BOM bunuh diri lagi. Ya, kita katakan "lagi", karena bukan kali pertama terjadi di negeri ini. Serangan bom bunuh diri di Bali, pada 12 Oktober 2012, menjadi yang pertama.
Setelah itu, terjadi beberapa kali serangan bom bunuh diri. Barangkali yang paling fenomenal adalah serangan bom bunuh diri pada hari Minggu, 13 Mei 2018. Serangan itu dilakukan oleh satu keluarga: suami-istri dan melibatkan empat anaknya, yang paling kecil baru berusia 9 tahun!
Maka, ketika Rabu (7/11) pagi, tersiar berita ada serangan bom bunuh diri di Bandung, kesimpulan cepat yang muncul adalah bom bunuh diri akan terus menjadi gangguan keamanan yang berbahaya di masa mendatang, di negeri ini.
Mungkin, terlalu tergesa-gesa membuat kesimpulan semacam itu. Tetapi, apa yang terjadi di Polsek Astanaanyar, Bandung menegaskan hal tersebut.
Pertama, ledakan terjadi setelah pelaku masuk kompleks polsek menunjukkan bahwa mereka bisa dengan mudah melakukannya di tempat yang semestinya aman.
Artinya, beraksi di tempat lain yang lebih longgar pengamanannya sangat bisa mereka lakukan.
Kedua, serangan itu memberikan gambaran bahwa ada orang yang memiliki nyali sangat tinggi: menerobos masuk kantor polisi. Ini merupakan aspek penting dari proses organisasi bom bunuh diri. Dan, bisa jadi orang seperti itu tidak hanya satu (semoga tidak).

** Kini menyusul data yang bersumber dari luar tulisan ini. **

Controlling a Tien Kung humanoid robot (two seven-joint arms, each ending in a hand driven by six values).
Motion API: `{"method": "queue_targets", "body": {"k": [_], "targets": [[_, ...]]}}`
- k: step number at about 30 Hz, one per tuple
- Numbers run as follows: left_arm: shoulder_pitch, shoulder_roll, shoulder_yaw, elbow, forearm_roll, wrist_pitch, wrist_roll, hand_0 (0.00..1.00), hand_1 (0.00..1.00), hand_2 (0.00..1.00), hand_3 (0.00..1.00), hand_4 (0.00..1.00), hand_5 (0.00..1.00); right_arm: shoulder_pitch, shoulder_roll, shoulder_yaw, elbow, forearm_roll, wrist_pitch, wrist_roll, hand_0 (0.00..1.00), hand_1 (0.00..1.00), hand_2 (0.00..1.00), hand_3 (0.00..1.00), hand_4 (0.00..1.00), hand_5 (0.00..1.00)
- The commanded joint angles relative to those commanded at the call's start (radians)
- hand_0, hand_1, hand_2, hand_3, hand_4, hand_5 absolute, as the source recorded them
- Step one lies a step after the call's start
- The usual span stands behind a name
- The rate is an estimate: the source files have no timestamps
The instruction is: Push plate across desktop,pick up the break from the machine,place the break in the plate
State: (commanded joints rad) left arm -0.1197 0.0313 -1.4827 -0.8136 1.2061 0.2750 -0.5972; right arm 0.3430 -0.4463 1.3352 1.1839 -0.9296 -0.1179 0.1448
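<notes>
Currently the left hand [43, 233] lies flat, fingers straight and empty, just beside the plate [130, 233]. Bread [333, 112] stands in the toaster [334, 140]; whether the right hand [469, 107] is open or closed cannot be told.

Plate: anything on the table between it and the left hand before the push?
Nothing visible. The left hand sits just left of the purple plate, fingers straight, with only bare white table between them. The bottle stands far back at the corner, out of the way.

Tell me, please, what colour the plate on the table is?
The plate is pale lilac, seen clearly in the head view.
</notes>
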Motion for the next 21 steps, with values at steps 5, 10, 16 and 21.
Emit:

Ketiga, menurut informasi yang beredar, pelaku adalah mantan napiter (narapidana terorisme), yang tahun 2017 dihukum 4 tahun karena terlibat perakitan bom.
Artinya, masa hukuman empat tahun tidak membuatnya, katakanlah menyesal atau bertobat atau menghentikan aktivitasnya, tapi justru sebaliknya. Bagaimana dengan yang lain?
Mengapa memilih bom bunuh diri? Kata para ahli terorisme bunuh diri dari Universitas Haifa, Ami Pedahzur (2005), serangan bom bunuh diri terjadi karena mereka percaya bahwa bom bunuh diri adalah instrumen efektif untuk mewujudkan tujuan mereka, baik politik maupun ideologis.
Seorang pengebom bunuh diri, jauh lebih berbahaya dan jauh lebih sulit untuk dilawan dibanding senjata lainnya, rudal misalnya.
Tembakan rudal bisa dicegat. Sistem senjata manusia ini dapat berubah setiap saat, bahkan pada menit-menit terakhir, tergantung situasi dan kondisi lapangan: memungkinkan atau tidak, misalnya.
Maka, bom bunuh diri adalah alat yang ideal untuk seorang teroris. Pengebom dapat memilih saat yang tepat untuk meledakkan perangkat mereka dan tidak memerlukan rencana pelarian--karena tewas juga.
Inilah serangan yang "low-cost, high-impact" yang memungkinkan teroris membunuh korban dalam jumlah besar. Karena itu, polisi Inggris menyebut pelaku bom bunuh diri sebagai "penyerang yang mematikan dan gigih."
Kata ahli terorisme dari University of Texas at Austin, Susanne Martin (2020), orang yang menjadi pengebom bunuh diri bertindak seperti guided missiles dengan kemampuan mengindentifikasi waktu dan tempat yang akan menjadi sasaran untuk memaksimalisasi teror serangan.